Surgical interventions involving the scapula occurs most commonly in shoulder arthroplasty, as the glenoid fossa and labrum compose the scapular portion of the shoulder joint. Indications for shoulder arthroplasty include shoulder osteoarthritis or inflammatory arthritis refractory to conservative management and other proximal humeral or rotator cuff pathologies refractory to conservative management. During shoulder arthroplasty, particular caution should be taken to avoid axillary nerve injury.
Injury causing denervation of the long thoracic nerve leads to paralysis of the serratus anterior, the primary muscle involved in protracting and pulling the scapula toward the rib cage. This weakened protraction allows the rhomboid muscles and the trapezius to work unopposed, leading to retraction of the medial scapula and elevation of the entire scapula. The result is medial winging of the scapula and limitation functionality of the upper extremity. Less commonly, palsy of the trapezius or rhomboids may cause lateral winging. The diagnosis of serratus anterior palsy is easy to make via visualization of the scapula, and the winging can be accentuated by asking the patient is to push against a wall. Treatment is generally conservative, with pain reduction, activity modification, and physical therapy being the mainstays.
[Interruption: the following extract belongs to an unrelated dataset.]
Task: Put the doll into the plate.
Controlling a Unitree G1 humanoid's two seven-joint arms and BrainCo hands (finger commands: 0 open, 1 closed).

Twenty-five percent of patients fail conservative treatment and are candidates for surgical reconstruction.
Snapping Scapula Syndrome (Scapulothoracic Crepitus)
In this syndrome, disruption of the gliding motion of the anterior scapula along the posterior thoracic cage (the scapulothoracic joint) leads to audible and painful crepitus with motion of the scapula. Repetitive use, trauma, osteophyte formation, and bursitis have been suggested as possible etiologies of this syndrome. Conservative treatment is the first option in the majority of cases with successful results. This treatment includes the use of physical therapy to increase the space between the chest wall and scapula, as well as corticosteroid injection or NSAIDs for pain management. Surgical treatment is reserved for refractory cases and involves resecting any lesions in the scapulothoracic joint.
The scapulothoracic joint is disrupted by traumatic injury, leading to lateral displacement of the scapula and damage to nerves and blood vessels. Loss of limb and life are potential outcomes of this injury depending on the extent of neurologic and arterial damage. On exam, swelling of the shoulder, numbness, weakness, and pulselessness in the upper extremity may be present. Radiographs should be taken to determine if there is a fracture of the clavicle or scapula, or if there is detachment in the acromioclavicular or sternoclavicular joints. Surgery is indicated when there is active arterial bleeding, or the limb is at risk of becoming ischemic. Surgery is also required to repair fractures and joint detachments.
This condition is an autosomal dominant muscular dystrophy that affects muscles of the face, humerus, and scapula before moving to the muscles of the trunk and lower extremities. Slowly progressive physical therapy is used to strengthen the muscles while attempting to avoid causing more damage to them. Surgery to stabilize the scapula against the thoracic cage has been shown to improve shoulder function in these patients.
Rotator cuff tendonitis/impingement presents with pain during overhead activities and results from the tendon of the supraspinatus muscle being pinched down by the acromion in most cases. This condition can cause inflammation around the tendon and in the fluid-filled bursae surrounding it.